Saved data entries:
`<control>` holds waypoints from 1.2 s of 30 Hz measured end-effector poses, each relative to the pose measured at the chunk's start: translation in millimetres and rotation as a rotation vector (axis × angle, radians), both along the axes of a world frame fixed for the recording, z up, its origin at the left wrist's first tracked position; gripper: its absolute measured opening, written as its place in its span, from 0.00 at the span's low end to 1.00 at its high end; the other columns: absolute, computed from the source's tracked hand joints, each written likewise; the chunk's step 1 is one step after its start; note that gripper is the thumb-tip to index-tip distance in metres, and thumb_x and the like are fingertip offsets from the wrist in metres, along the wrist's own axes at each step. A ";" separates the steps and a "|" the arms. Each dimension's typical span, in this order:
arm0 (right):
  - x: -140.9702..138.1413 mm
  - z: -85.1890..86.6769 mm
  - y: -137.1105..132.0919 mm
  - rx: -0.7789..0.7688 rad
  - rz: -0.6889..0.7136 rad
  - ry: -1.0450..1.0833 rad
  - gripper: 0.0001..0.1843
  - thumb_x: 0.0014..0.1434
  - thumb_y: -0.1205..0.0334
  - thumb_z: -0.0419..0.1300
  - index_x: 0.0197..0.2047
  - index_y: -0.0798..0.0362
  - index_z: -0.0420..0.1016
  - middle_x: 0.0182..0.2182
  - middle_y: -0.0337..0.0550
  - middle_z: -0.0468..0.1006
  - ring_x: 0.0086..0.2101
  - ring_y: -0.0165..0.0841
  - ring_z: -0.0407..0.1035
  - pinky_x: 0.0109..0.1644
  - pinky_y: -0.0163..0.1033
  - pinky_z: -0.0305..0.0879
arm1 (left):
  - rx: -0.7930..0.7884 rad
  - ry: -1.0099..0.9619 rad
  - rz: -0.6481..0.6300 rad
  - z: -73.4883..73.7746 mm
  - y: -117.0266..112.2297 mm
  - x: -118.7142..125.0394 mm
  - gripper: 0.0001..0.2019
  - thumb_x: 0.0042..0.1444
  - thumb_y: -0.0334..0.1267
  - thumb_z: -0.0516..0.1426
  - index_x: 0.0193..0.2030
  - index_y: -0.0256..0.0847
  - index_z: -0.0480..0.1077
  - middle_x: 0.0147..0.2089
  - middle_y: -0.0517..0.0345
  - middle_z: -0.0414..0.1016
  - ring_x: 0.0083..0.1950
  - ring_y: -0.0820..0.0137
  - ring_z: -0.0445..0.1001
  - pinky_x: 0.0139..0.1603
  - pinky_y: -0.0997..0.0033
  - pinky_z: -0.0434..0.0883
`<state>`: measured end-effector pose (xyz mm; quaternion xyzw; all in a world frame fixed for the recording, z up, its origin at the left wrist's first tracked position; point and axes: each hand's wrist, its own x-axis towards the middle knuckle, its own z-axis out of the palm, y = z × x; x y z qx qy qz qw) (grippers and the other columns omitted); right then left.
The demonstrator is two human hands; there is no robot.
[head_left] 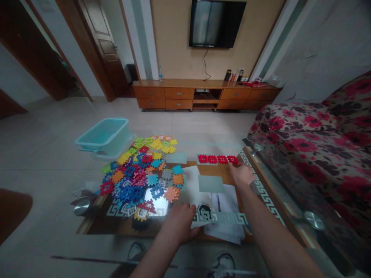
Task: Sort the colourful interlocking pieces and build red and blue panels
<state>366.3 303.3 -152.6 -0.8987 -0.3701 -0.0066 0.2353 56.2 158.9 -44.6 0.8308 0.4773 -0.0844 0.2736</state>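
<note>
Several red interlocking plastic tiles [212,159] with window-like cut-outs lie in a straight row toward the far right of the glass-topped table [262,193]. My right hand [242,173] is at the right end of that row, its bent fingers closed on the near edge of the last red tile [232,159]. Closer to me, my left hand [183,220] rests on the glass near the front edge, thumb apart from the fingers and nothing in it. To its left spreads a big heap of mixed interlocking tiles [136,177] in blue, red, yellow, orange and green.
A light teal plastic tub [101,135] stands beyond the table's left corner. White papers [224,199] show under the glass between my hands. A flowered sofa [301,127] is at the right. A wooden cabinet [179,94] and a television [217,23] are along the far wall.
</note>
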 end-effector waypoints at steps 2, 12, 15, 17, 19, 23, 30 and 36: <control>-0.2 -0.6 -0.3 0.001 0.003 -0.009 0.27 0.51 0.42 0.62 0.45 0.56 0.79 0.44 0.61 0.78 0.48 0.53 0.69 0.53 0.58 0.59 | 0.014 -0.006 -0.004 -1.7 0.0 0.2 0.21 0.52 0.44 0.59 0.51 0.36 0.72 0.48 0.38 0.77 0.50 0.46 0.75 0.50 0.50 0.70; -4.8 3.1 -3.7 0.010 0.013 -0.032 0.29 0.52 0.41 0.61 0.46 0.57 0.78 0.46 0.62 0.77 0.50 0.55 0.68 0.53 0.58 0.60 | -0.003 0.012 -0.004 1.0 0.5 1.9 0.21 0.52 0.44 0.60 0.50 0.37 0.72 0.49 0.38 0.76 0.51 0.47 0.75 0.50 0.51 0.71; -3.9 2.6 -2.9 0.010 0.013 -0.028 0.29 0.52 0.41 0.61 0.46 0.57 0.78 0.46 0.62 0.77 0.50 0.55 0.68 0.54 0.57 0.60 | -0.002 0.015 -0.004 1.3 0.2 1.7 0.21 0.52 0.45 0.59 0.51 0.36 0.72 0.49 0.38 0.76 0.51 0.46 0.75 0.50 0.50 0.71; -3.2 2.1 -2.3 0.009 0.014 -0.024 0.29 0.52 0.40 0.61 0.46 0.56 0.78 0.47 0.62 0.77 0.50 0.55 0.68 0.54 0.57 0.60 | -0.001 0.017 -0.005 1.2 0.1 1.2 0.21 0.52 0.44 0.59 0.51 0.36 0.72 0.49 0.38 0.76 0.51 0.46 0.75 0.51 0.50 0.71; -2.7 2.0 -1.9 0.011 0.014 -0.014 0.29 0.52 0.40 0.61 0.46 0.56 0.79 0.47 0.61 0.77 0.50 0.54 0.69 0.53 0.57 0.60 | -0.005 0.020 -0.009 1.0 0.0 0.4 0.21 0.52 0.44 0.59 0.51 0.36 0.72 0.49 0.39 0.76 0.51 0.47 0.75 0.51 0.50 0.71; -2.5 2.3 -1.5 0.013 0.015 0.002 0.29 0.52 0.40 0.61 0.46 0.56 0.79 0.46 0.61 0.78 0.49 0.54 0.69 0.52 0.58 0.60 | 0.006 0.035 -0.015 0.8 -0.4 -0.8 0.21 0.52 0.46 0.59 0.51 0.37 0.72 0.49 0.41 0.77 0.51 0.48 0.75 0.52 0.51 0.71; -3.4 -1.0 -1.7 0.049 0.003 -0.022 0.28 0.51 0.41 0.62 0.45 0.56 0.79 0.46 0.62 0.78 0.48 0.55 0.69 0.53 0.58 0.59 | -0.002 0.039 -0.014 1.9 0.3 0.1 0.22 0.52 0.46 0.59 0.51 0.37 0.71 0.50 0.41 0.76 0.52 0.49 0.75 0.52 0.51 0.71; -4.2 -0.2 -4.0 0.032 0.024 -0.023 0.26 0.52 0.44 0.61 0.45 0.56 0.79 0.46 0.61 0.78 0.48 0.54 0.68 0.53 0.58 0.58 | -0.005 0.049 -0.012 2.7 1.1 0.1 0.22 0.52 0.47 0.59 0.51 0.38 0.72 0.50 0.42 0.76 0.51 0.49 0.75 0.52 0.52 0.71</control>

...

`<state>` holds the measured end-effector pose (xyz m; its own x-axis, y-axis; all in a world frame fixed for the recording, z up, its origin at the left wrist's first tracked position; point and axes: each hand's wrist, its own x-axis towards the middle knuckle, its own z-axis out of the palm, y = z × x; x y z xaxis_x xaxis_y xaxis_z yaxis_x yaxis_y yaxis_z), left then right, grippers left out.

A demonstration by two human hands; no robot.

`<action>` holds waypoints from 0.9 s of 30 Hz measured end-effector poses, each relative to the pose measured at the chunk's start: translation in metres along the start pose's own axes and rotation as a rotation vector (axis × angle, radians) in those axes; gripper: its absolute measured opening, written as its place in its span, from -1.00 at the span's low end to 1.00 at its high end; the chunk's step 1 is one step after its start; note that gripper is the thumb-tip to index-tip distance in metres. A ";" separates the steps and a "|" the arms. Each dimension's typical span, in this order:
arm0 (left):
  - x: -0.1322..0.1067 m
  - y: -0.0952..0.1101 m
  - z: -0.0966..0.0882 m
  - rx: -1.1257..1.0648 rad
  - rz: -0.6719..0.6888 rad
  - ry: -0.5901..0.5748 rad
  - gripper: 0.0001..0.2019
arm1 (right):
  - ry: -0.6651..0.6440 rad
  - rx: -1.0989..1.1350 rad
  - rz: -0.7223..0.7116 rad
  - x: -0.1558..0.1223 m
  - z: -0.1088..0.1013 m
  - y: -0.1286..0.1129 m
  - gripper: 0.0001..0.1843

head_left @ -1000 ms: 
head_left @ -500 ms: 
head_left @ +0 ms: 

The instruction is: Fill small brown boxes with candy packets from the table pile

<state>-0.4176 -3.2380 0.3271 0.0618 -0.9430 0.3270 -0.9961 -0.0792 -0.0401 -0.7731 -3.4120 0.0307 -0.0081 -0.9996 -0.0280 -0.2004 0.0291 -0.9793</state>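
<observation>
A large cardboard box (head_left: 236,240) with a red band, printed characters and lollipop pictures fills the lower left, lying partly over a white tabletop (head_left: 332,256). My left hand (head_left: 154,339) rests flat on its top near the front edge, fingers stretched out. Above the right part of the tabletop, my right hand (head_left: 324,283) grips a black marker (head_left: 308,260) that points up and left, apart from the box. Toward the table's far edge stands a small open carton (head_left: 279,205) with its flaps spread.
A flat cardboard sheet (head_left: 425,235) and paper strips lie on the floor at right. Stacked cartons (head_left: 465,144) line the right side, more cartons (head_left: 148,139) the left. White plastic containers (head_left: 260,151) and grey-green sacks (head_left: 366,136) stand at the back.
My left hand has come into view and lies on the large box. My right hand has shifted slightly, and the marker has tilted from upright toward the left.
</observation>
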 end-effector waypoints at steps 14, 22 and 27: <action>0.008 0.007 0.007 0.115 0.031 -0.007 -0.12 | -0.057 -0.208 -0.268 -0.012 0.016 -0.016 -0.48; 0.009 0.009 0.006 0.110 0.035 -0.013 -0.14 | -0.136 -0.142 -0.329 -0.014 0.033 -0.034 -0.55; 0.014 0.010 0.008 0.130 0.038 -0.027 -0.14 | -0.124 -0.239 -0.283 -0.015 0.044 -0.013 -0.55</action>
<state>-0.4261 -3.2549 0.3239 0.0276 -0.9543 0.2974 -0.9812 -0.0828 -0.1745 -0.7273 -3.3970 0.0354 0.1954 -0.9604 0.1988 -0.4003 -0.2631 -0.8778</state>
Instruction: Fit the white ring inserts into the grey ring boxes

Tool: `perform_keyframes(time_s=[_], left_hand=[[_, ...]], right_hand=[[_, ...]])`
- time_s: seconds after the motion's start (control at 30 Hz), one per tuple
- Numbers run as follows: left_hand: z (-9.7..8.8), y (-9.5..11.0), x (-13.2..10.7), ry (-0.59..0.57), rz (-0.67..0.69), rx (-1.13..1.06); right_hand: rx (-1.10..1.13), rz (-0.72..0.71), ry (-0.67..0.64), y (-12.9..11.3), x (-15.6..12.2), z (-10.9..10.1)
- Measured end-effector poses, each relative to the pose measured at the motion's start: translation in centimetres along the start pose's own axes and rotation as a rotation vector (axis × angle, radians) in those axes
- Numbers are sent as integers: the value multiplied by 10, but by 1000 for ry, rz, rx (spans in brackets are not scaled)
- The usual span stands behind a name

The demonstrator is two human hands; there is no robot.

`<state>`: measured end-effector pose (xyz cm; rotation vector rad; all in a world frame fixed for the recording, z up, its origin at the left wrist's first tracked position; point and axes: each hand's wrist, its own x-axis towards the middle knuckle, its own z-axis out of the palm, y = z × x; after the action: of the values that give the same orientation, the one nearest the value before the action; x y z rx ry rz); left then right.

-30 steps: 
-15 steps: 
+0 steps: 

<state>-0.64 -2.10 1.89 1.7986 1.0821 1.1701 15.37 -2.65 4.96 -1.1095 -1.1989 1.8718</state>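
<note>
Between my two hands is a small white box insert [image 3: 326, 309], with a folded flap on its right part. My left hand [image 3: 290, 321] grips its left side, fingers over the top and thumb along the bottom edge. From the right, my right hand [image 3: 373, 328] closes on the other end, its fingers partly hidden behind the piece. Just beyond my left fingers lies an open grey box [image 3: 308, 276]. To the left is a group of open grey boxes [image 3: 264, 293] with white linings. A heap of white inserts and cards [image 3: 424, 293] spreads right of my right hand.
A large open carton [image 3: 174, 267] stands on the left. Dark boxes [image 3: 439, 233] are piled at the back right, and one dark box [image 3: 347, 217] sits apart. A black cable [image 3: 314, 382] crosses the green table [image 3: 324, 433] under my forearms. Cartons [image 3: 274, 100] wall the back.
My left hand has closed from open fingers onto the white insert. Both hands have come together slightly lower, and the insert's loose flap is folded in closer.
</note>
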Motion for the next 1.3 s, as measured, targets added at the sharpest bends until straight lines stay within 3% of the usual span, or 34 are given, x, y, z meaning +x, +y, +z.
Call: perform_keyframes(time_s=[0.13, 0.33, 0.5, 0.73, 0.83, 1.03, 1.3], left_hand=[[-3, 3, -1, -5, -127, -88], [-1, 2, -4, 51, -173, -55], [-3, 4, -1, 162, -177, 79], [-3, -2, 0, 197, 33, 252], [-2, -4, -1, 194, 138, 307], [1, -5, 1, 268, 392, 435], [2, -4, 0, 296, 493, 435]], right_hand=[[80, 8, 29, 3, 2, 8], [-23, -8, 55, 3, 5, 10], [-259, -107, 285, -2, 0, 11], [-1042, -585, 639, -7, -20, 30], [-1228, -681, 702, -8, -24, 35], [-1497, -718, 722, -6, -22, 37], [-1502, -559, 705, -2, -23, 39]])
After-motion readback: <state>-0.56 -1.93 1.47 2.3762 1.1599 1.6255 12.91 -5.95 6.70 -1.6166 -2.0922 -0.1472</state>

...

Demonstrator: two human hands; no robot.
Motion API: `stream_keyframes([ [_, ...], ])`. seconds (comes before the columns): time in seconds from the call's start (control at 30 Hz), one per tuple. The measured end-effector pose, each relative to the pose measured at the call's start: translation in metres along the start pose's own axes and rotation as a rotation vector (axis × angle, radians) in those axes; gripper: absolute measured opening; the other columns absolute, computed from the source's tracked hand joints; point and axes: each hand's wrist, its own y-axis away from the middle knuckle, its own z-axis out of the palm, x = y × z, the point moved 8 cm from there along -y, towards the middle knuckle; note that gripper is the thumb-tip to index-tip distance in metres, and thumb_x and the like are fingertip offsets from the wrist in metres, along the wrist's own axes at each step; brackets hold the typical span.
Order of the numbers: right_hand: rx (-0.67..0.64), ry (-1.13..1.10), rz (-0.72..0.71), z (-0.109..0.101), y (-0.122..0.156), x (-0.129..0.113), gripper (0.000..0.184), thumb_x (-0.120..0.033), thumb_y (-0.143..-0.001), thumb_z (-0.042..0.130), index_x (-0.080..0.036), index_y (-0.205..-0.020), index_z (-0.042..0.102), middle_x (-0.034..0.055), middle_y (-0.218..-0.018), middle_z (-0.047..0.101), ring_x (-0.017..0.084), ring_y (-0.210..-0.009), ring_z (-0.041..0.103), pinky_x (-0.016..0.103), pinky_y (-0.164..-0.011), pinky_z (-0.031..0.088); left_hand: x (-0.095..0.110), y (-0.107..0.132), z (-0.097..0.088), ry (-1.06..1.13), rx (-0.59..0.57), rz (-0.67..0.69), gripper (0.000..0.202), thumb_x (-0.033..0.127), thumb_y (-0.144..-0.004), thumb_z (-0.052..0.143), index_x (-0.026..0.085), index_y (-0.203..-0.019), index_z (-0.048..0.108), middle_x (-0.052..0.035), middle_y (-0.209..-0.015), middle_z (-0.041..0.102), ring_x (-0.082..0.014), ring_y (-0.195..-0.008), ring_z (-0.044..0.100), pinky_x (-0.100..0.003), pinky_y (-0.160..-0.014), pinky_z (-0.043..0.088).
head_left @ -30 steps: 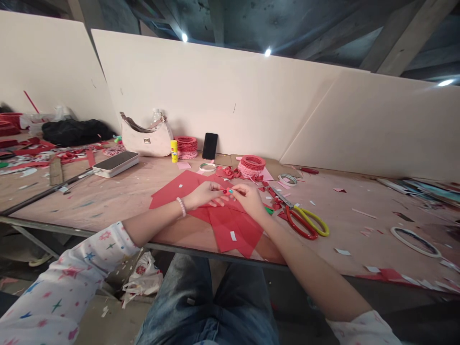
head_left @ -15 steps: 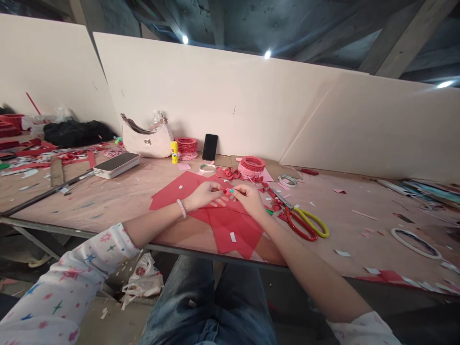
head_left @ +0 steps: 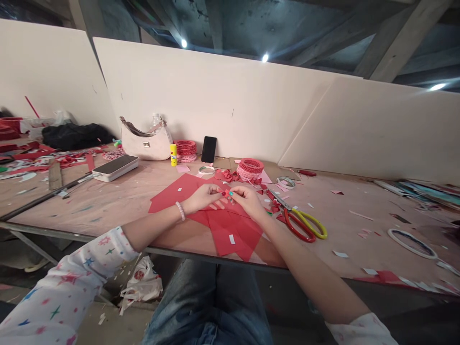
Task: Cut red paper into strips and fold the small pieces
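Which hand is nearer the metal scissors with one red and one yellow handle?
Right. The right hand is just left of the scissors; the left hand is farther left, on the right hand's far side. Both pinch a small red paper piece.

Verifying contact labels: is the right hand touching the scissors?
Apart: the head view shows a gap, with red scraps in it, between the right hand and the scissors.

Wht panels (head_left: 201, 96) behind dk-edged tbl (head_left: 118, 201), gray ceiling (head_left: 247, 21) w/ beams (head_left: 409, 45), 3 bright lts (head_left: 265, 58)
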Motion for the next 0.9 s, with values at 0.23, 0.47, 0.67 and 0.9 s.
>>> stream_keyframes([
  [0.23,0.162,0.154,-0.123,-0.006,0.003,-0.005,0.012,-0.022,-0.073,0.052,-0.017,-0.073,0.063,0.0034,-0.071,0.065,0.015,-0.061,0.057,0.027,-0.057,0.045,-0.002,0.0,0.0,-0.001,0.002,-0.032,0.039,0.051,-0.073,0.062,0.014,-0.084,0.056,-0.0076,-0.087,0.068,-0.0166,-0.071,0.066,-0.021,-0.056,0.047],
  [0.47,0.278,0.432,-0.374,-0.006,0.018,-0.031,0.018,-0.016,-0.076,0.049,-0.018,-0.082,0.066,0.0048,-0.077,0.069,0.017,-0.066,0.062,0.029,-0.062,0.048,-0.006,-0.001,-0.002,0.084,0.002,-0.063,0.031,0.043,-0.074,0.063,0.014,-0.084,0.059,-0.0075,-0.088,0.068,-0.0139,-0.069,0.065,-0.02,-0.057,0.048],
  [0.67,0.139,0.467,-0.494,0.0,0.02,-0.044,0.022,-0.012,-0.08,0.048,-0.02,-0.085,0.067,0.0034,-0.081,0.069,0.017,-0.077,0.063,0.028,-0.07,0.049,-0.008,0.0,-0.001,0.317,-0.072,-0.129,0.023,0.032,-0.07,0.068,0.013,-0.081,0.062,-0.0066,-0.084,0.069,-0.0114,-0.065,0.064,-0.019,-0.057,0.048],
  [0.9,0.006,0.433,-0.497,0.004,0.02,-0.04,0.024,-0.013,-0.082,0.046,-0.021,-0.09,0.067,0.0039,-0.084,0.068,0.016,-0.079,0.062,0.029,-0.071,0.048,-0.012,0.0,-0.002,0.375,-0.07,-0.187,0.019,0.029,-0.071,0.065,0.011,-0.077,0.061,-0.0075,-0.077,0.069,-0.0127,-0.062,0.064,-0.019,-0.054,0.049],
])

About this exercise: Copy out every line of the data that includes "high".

Answer to this task:
`<control>` holds waypoints from 1.2 s of 30 Hz measured end-effector poses, each relative to the pose measured at the chunk's start: translation in millimetres and rotation as a rotation vector (axis × angle, radians), both along the axes of a world frame fixed for the recording, z up, its origin at the left wrist's first tracked position; gripper: its absolute measured opening, written as its place in its span, from 0.00 at the span's low end to 1.00 at its high end; the other columns: absolute, computed from the source's tracked hand joints, each written likewise; the chunk's step 1 is one step after its start; note that gripper is the thumb-tip to index-tip distance in metres, and thumb_x and the like are fingertip offsets from the wrist in metres, along the wrist's own axes at each step. A ";" separates the steps and a "|" the arms. Each dimension's typical span, in this order:
`<action>` holds waypoints from 0.9 s of 30 Hz measured end-effector poses, each relative to the pose measured at the chunk's start: translation in metres along the start pose's own axes and rotation as a rotation vector (axis × angle, radians) in those axes; gripper: its absolute measured opening, written as its place in its span, from -1.00 at the span's low end to 1.00 at its high end; the chunk's step 1 is one step after its start; note that gripper is the thumb-tip to index-tip distance in metres. A ";" separates the steps and a "|" the arms. Each dimension's typical span, in this order:

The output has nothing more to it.